## The data:
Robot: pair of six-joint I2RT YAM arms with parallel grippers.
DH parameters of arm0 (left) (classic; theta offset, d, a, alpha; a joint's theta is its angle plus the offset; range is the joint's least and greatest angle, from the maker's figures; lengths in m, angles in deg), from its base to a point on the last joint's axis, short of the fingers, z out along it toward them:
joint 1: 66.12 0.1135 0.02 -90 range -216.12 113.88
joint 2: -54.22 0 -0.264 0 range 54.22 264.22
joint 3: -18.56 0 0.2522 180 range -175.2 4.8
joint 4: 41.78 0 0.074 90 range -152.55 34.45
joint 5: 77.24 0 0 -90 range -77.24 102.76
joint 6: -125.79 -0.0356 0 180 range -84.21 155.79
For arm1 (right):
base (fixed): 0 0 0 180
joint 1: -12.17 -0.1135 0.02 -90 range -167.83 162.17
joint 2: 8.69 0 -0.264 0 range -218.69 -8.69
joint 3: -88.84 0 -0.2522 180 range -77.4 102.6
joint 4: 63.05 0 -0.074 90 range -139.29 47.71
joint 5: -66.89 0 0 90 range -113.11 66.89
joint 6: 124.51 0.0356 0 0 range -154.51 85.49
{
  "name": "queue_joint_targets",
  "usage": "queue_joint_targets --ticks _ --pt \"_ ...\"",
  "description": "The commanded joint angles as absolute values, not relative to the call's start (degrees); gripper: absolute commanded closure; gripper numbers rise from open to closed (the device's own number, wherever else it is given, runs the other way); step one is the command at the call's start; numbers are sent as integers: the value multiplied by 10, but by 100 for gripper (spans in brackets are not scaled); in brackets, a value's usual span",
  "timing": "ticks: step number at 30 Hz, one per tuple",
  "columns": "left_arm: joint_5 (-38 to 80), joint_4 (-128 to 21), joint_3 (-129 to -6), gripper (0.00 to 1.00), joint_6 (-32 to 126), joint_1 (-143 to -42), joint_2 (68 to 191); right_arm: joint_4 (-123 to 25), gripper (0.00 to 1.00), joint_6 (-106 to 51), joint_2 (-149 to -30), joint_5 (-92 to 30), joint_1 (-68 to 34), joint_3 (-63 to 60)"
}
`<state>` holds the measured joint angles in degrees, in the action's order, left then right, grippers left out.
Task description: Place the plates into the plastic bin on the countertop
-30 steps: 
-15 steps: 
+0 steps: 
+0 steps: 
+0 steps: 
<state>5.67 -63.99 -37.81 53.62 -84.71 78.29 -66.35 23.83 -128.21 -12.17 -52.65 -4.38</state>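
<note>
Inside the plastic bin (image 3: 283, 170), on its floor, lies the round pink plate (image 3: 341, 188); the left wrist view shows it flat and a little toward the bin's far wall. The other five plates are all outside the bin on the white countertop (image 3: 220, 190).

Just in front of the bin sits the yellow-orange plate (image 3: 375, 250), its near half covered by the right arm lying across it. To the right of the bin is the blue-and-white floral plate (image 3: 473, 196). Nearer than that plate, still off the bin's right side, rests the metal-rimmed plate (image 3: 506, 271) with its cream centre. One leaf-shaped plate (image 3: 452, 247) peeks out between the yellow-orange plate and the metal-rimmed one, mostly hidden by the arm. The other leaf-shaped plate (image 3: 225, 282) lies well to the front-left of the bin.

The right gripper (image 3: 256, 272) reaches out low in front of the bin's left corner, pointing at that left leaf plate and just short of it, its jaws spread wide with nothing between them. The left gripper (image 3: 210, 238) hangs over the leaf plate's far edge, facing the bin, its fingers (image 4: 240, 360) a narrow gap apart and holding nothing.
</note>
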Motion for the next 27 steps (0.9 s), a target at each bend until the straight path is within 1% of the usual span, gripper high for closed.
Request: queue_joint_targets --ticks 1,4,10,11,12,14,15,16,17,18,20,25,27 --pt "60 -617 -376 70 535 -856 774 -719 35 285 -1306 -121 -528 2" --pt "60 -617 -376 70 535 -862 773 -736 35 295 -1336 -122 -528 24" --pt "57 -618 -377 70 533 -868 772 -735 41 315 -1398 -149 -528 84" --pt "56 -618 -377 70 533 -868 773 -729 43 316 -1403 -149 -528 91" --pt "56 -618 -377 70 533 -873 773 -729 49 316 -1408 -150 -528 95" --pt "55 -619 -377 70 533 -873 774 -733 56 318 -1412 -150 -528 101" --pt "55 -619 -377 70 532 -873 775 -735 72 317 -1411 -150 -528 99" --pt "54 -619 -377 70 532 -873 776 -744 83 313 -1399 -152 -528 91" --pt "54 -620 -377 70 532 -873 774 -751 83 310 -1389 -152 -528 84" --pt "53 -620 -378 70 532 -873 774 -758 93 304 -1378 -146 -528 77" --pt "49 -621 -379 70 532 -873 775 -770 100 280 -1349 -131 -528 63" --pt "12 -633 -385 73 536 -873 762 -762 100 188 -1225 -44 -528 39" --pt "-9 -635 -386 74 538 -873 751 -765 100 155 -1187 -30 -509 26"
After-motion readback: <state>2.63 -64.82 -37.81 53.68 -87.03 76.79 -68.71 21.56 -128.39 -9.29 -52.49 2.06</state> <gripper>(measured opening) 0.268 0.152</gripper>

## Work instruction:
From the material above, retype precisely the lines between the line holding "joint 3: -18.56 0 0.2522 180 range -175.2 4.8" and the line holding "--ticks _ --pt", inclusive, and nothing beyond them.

## Expected answer:
joint 3: -18.56 0 0.2522 180 range -175.2 4.8
joint 4: 41.78 0 0.074 90 range -152.55 34.45
joint 5: 77.24 0 0 -90 range -77.24 102.76
joint 6: -125.79 -0.0356 0 180 range -84.21 155.79
For arm1 (right):
base (fixed): 0 0 0 180
joint 1: -12.17 -0.1135 0.02 -90 range -167.83 162.17
joint 2: 8.69 0 -0.264 0 range -218.69 -8.69
joint 3: -88.84 0 -0.2522 180 range -77.4 102.6
joint 4: 63.05 0 -0.074 90 range -139.29 47.71
joint 5: -66.89 0 0 90 range -113.11 66.89
joint 6: 124.51 0.0356 0 0 range -154.51 85.49
{
  "name": "queue_joint_targets",
  "usage": "queue_joint_targets --ticks _ --pt \"_ ...\"",

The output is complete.